Bir çiçek bile büyürken, toprağın karanlığında bir sanat, bir ölçü ve bir rızık programına tâbidir.
Bir kuşun yavrusunu beslemesi, bir annenin merhameti, bir arının bal yapması hep Rabbu’l-âlemîn isminin tecellisidir.
> “Doğrudan doğruya her âlem, Allah’ın terbiyesi altındadır.”
– Yani Allah, sadece yaratmaz; her şeyi tedbir eder, düzenler, eğitir ve maksadına ulaştırır.
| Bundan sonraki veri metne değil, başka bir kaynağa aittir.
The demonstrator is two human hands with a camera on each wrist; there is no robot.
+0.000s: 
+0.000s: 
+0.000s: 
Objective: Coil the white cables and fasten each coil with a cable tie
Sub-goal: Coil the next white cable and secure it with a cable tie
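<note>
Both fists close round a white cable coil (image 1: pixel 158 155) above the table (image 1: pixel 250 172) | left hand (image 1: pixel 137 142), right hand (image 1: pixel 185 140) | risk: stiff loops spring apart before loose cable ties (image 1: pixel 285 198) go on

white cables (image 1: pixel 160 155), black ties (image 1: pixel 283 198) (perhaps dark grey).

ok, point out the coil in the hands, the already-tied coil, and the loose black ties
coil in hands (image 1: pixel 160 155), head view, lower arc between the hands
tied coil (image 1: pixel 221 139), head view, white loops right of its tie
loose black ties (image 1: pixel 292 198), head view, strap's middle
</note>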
Rububiyetin Hikmeti: Tesadüfe Yer Yok
Bu düzenli terbiye gösteriyor ki, kâinatta tesadüf yoktur.
Bir tohumdan koca bir ağaç çıkar. O tohumun içindeki programı yazan, ona güneşi hizmet ettiren, yağmuru vaktiyle gönderen bir Rab vardır.
O Rab, sadece “bitkilerin Rabbi” değil; aynı zamanda insanın da Rabbidir, kalbin de, duyguların da, aklın da…
İnsan bu ilahi terbiyeye açık bir mahlûktur. Rabbimiz bizi hem bedenimizle, hem ruhî ihtiyaçlarımızla, hem de ahiret için hazırlanacak yönümüzle tedricen eğitir. Bu terbiye süreci; bazen nimetle, bazen musibetle, bazen sorumlulukla karşımıza çıkar.
Kâinatın Rabbi, Senin de Rabbindir
Allah’ın rububiyeti sadece kâinatın tamamını değil, senin özel hayatını da kapsar.
Sen bir âlemsin. Kalbin ayrı bir âlem, aklın başka bir âlem, vicdanın, hislerin, hayallerin bambaşka âlemler…
Ve her birinde Allah’ın tedbiri, terbiyesi ve hikmeti hükmediyor.
Sen nefes aldıkça, bir Rab seni yaşatıyor.
Ağladıkça, bir Rab seni teselli ediyor.
Yolunu kaybettiğinde, bir Rab seni tekrar kendine çağırıyor.
Bu yüzden Rabbi’l-âlemîn demek, aynı zamanda şunu demektir:
> “Ben Rabbimle başıboş değilim, sahipsiz değilim, gayesiz değilim. Her halim O’nun terbiyesi altındadır.”
Sonuç ve Özeti
“Rabbi’l-Âlemîn” ismi, Allah’ın bütün varlık âlemlerini doğrudan yönettiğini, terbiye ettiğini, kemale erdirdiğini ifade eder. Her şey, Allah’ın kudreti, ilmi, hikmeti ve rahmeti ile idare edilmektedir. Hiçbir şey başıboş, gayesiz, rastgele değildir.
Özetle:
Rab; sadece yaratan değil, idare eden, besleyen ve kemale erdirendir.
Âlemler; her varlık türünü, maddî ve manevî tüm âlemleri kapsar.
Her şey Allah’ın doğrudan idaresi ve terbiyesi altındadır.
Kâinattaki düzen ve hikmet, Allah’ın sürekli müdahalesini ve terbiyesini gösterir.
İnsan da bu rububiyetin muhatabıdır; Allah onu hem dünyada hem ahirette eğitir, geliştirir, terbiye eder.
> “Rabbi’l-Âlemîn demek: Her şeyin Rabbi benim de Rabbimdir. Ve ben yalnız değilim.”